Многие из них были профессионалами в педагогической науке, внимательными, тактичными. Но вот профессионалов в человеческой науке, науке человеческой души, катастрофически не хватало. И потом, у них были свои семьи, свои дети, – одним словом, своя жизнь, главная, основная, куда они стремились всеми своими помыслами, – и протекала она далеко за пределами этих стен.
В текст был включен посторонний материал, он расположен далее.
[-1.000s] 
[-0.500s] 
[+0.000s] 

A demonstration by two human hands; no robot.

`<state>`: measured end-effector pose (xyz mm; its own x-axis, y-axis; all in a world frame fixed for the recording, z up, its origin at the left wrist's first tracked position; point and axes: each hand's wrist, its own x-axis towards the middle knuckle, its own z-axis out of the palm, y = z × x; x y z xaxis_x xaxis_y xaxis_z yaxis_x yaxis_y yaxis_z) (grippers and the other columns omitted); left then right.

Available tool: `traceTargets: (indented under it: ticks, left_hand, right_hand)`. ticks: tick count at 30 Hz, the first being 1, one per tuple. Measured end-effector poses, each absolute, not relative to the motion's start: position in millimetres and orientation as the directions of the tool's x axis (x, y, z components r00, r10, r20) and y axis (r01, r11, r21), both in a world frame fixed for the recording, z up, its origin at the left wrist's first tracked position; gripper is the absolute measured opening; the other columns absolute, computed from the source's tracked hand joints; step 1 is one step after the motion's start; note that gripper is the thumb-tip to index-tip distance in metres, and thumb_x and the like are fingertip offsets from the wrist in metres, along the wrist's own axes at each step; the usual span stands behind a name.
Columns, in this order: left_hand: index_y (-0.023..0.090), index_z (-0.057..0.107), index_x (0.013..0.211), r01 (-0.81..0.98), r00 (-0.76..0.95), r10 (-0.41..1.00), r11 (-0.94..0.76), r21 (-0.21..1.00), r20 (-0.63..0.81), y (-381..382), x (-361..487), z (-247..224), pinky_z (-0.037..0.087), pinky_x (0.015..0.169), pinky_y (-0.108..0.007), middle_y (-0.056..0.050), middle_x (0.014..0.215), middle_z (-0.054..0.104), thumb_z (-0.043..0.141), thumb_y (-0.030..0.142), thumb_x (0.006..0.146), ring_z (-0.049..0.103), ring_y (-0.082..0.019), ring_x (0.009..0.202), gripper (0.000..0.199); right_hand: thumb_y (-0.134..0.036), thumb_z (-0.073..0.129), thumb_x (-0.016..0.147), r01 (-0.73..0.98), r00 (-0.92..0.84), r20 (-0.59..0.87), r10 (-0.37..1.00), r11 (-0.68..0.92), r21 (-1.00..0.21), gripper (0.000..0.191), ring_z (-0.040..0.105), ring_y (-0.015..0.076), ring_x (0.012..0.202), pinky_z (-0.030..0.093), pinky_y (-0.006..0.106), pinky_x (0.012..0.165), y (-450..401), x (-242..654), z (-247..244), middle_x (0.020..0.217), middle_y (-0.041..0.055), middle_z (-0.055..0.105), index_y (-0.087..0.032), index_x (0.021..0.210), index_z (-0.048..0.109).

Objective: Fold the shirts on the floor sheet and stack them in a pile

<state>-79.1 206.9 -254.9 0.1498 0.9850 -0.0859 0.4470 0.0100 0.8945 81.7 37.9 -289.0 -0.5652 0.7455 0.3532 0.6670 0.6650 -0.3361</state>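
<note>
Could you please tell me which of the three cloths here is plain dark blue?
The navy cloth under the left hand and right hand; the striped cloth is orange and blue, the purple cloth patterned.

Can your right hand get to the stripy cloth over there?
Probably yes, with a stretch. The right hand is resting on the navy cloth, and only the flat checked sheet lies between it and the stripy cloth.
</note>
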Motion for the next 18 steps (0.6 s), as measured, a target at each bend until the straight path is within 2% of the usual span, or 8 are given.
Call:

У Антона не было любимой воспитательницы. Можно сказать, что он намеренно не стал ни к кому привязываться, чтобы не создавать конкуренции, оставляя другим детям больше шансов на внимание. И потом, ему было стыдно за себя, и он не верил, что может внушить кому-то симпатию. В детском доме, куда он попал по распределению, содержались дети с различными отклонениями и пороками развития, хотя его недуги не были обусловлены дурной наследственностью. Он родился совершенно здоровым. И только накатывали иногда полустершиеся детские воспоминания о том, что кто-то, чей облик скрывала темнота, нещадно бил его. Антон помнил только пальцы, которые хватали его за разодранный уже воротничок детской рубашки, – это были женские пальцы с длинными кривыми ногтями, с которых почти облупился темно-красный лак. Эти пальцы мотали, дергали его из стороны в сторону, хотя он не понимал, в чём был виноват, что он сделал не так…
Антон не помнил, что плакал или кричал в тот момент, – он как будто молчаливо раздумывал всё это время, за что его бьют, и не находил ответа. Хотя нет, он всё-таки защищался, пряча голову под детские ладони и кольями выставляя вперед острые, худые локти.
Оборона не помогла, и результатом того боя в темноте стала потеря правого глаза. От сильного удара Антон потерял сознание, а очнулся уже в больнице. Шевелиться он не мог – всё тело вспухло и ужасно болело, – чувствовал только, как из правой глазницы из-под повязки что-то сочится на правую щеку. Он думал, это слезы, но его глаз сохранить не смогли.
После выписки из больницы домой Антон больше не вернулся, а попал сюда, в этот детский дом для социальных сирот. Здесь у него начал развиваться еще один недуг: со временем стала отниматься и усыхать правая рука ниже локтя. Никто не мог понять, отчего это; врач, который его осмотрел, говорил на каком-то неизвестном Антону языке, и всех слов которого мальчик понимал лишь предлоги. Антон ты адыг свой диагноз ещё до того, как вышел из врачебного кабинета.